Dados de uma câmara de compensação (CCIL) mostram que as empresas indianas fizeram pouca proteção cambial (“hedge”) contra a flutuação da rupia, mesmo com tarifas punitivas dos EUA entrando em vigor nesta quarta-feira.

Entre 1º e 21 de agosto, os importadores indianos compraram apenas US$ 21,8 bilhões em contratos a termo de dólar/rupia. A média diária de US$ 2,6 bi é a mais baixa do ano fiscal e bem abaixo da média de US$ 3,3 bi, deixando essas empresas totalmente expostas a uma possível volatilidade da moeda.

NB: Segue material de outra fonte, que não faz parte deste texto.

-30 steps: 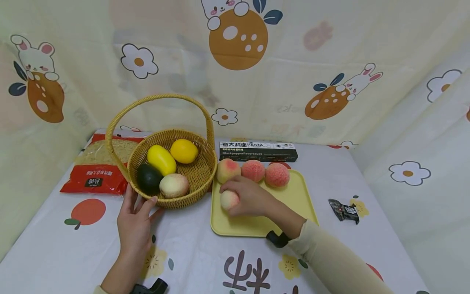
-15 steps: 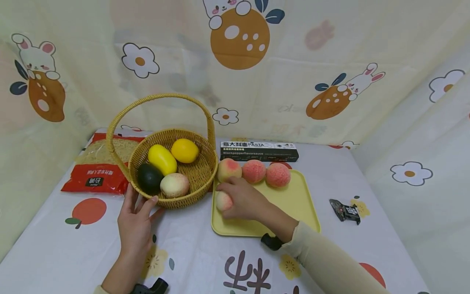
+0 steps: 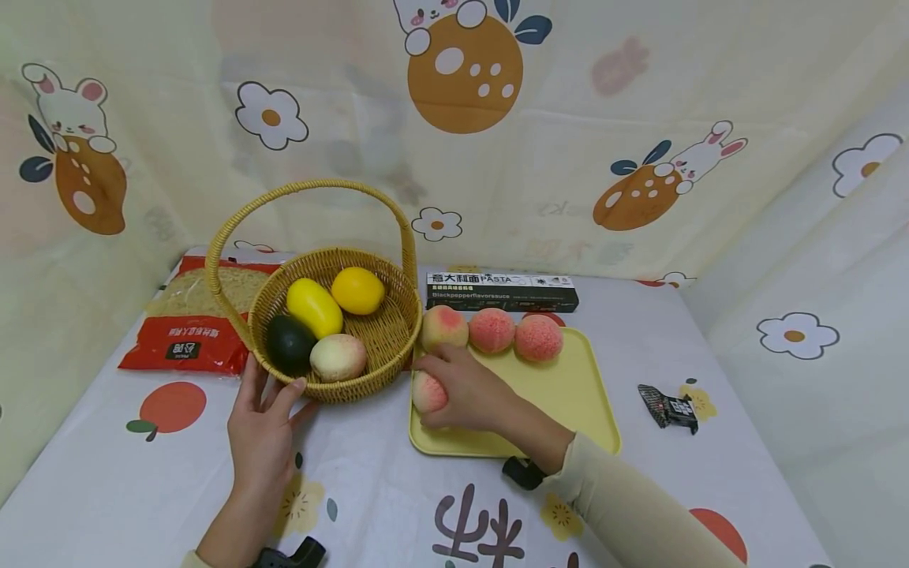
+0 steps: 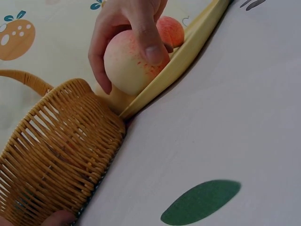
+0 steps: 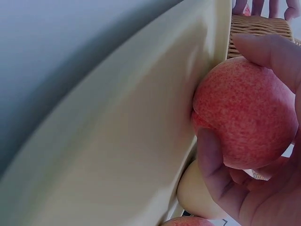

Analistas dizem que, embora agosto seja tradicionalmente mais fraco, a atividade tão subdued é surpreendente porque o Trump já havia sinalizado as tarifas no início do mês. A aposta das empresas foi de que o conflito seria resolvido ou adiado. Um survey do Nomura mostrou que quase metade dos entrevistados via menos de 40% de chance de novas taxas.

Com as tarifas confirmadas, esse otimismo se mostrou furada. Consultores de câmbio alertam que os importadores agora estão desprotegidos contra uma rupia mais fraca e volátil.

Isso é pura gestão de risco (ou a falta dela). Esperar por um desfecho político em vez de se proteger contra a volatilidade é apostar, não é gerir. A vice-presidente de uma corretora já disse aí: o certo era ter fechado hedge para pelo menos dois meses. Agora se a rupia despencar, as margens de lucro vão junto

Exato. É o clássico “hope is not a strategy”. Em vez de trancar o custo e garantir a margem, preferiram cruzar os braços e torcer. Aposta arriscadíssima.

Pergunta de leigo: mas fazer hedge não tem um custo? Talvez as empresas, principalmente as menores, estejam evitando esse gasto pra preservar caixa.